===== Data extract
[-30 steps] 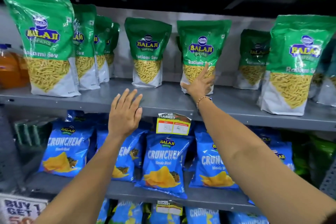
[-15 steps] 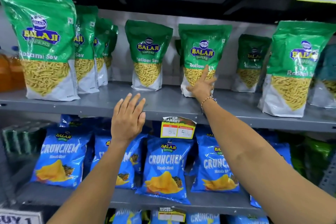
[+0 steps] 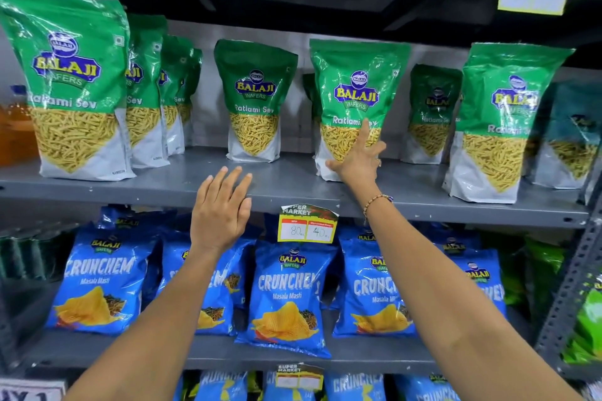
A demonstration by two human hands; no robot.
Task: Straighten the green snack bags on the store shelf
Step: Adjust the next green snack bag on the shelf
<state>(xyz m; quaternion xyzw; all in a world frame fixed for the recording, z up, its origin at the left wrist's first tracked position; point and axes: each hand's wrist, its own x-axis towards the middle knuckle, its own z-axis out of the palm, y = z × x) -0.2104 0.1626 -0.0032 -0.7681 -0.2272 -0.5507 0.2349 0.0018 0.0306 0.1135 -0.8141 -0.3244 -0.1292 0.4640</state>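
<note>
The green snack bags (image 3: 356, 98) are stood upright along the grey metal shelf (image 3: 182, 182), faces turned outward. A tight file of them is packed at the left end, running from the front edge back toward the rear wall. Two single bags stand farther back near the middle, and more stand toward the right end, one of them close to the front edge. The spacing is uneven, and the middle bags sit well back from the front edge, which is probably why they are being attended to.

The right hand (image 3: 360, 161) is stretched up to the bag right of the middle. The grip is spread wide, not clenched: the forefinger is laid upward against the printed front, the thumb is set at the lower left corner of the bag, and the other fingers are splayed to the right. The bag is touched rather than grasped; it appears to be steadied or nudged at its base, where a push would shift it without tipping it.

The left hand (image 3: 221, 208) is raised before the front edge of the shelf, left of the yellow price tag (image 3: 308, 225). Its grip is released, fingers straight and together, and nothing is held. Whether the fingertips rest on the shelf cannot be told.
</note>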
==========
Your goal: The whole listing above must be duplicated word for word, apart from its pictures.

Solution for this task:
[-30 steps] 
[-15 steps] 
[+0 steps] 
A demonstration by two human hands; no robot.
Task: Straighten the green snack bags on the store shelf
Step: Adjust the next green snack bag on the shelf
<state>(xyz m; quaternion xyzw; all in a world frame fixed for the recording, z up, its origin at the left wrist's first tracked position; point and axes: each hand's wrist, its own x-axis towards the middle knuckle, its own z-axis out of the palm, y = z × x) -0.2104 0.1626 -0.0032 -0.7681 -0.2272 -0.5507 0.2349 0.0018 0.0306 0.1135 -0.8141 -0.3244 -0.1292 0.4640</state>
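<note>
The green snack bags (image 3: 356, 98) are stood upright along the grey metal shelf (image 3: 182, 182), faces turned outward. A tight file of them is packed at the left end, running from the front edge back toward the rear wall. Two single bags stand farther back near the middle, and more stand toward the right end, one of them close to the front edge. The spacing is uneven, and the middle bags sit well back from the front edge, which is probably why they are being attended to.

The right hand (image 3: 360, 161) is stretched up to the bag right of the middle. The grip is spread wide, not clenched: the forefinger is laid upward against the printed front, the thumb is set at the lower left corner of the bag, and the other fingers are splayed to the right. The bag is touched rather than grasped; it appears to be steadied or nudged at its base, where a push would shift it without tipping it.

The left hand (image 3: 221, 208) is raised before the front edge of the shelf, left of the yellow price tag (image 3: 308, 225). Its grip is released, fingers straight and together, and nothing is held. Whether the fingertips rest on the shelf cannot be told.
</note>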

Nothing else remains for this exercise.